EXERCISE OBJECTIVE: The expected answer is a copy of every line in the listing that has the word "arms".

────────────────────

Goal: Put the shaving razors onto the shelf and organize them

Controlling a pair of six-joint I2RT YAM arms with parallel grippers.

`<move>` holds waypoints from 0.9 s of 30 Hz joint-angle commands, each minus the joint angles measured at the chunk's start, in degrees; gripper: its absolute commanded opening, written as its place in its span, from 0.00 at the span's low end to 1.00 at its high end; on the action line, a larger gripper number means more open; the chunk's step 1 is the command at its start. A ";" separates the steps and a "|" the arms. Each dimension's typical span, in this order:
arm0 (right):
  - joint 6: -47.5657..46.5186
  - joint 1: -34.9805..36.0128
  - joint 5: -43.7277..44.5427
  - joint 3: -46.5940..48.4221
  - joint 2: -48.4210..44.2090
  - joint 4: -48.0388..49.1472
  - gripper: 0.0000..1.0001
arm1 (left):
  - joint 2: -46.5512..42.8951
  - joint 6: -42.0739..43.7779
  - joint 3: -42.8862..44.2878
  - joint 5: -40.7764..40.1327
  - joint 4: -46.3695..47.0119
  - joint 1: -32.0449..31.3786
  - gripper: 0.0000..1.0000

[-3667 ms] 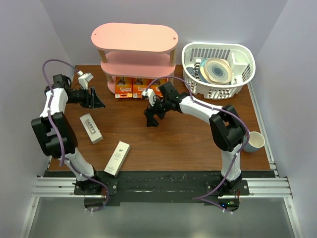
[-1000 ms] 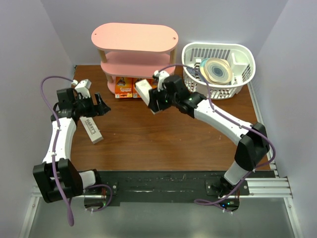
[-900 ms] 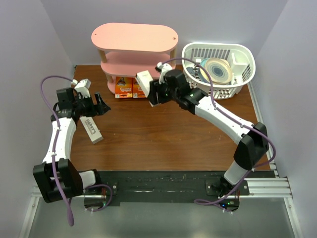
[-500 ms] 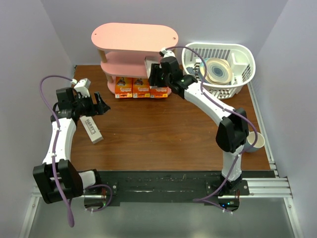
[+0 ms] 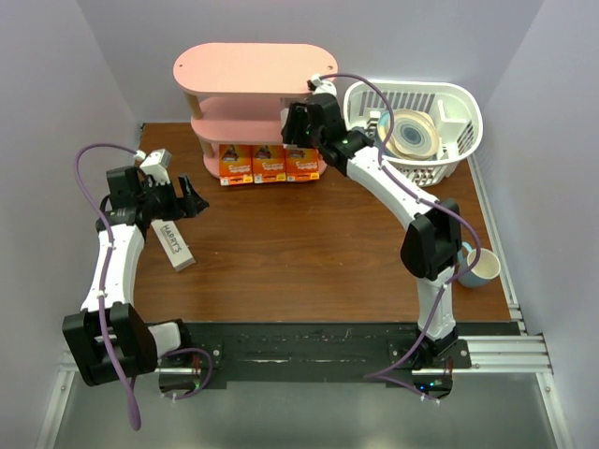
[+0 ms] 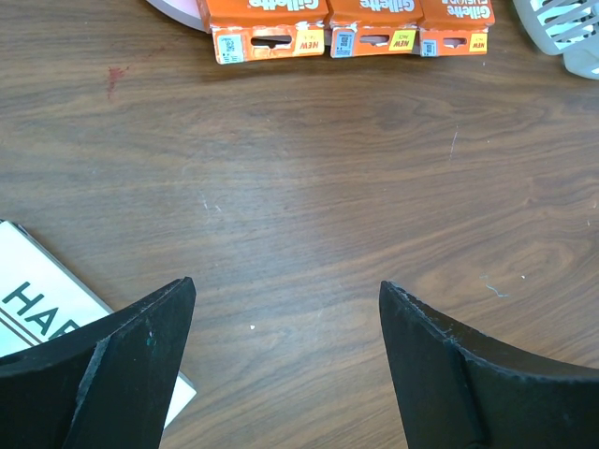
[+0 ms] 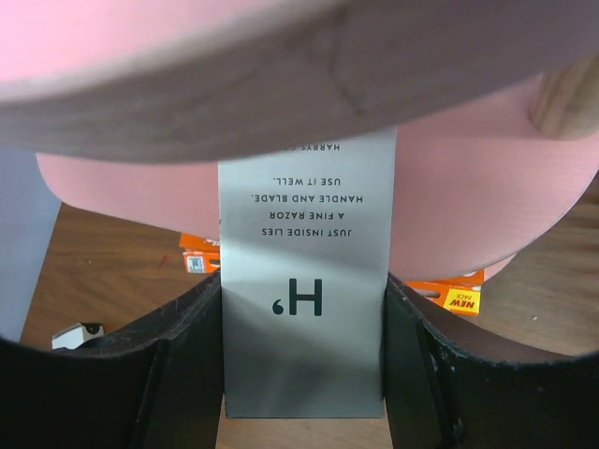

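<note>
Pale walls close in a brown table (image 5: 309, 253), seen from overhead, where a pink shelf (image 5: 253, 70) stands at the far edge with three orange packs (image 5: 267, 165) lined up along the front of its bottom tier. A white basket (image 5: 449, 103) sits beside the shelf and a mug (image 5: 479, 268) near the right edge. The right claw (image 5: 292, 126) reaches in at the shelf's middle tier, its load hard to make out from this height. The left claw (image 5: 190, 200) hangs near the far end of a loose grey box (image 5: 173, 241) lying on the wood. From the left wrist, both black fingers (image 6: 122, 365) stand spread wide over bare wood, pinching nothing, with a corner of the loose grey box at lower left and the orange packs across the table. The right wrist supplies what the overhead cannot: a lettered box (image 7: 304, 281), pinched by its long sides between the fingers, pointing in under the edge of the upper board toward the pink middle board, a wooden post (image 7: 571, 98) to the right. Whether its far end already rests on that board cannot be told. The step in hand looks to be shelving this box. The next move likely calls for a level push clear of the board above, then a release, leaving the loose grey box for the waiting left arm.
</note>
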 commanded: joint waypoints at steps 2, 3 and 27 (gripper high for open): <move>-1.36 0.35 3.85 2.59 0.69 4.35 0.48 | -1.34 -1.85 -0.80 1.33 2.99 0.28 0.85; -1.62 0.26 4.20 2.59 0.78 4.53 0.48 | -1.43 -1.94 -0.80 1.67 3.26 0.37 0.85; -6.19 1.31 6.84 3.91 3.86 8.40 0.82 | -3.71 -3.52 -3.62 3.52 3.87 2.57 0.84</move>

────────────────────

YOUR SOLUTION:
Controlling a pair of six-joint I2RT YAM arms with parallel grippers.
`<move>` holds waypoints from 0.9 s of 30 Hz joint-angle commands, each minus the joint angles measured at the chunk's start, in degrees; gripper: its absolute commanded opening, written as its place in its span, from 0.00 at the span's low end to 1.00 at its high end; on the action line, a larger gripper number means more open; the chunk's step 1 is the command at its start. A ";" separates the steps and a "|" the arms. Each dimension's typical span, in this order:

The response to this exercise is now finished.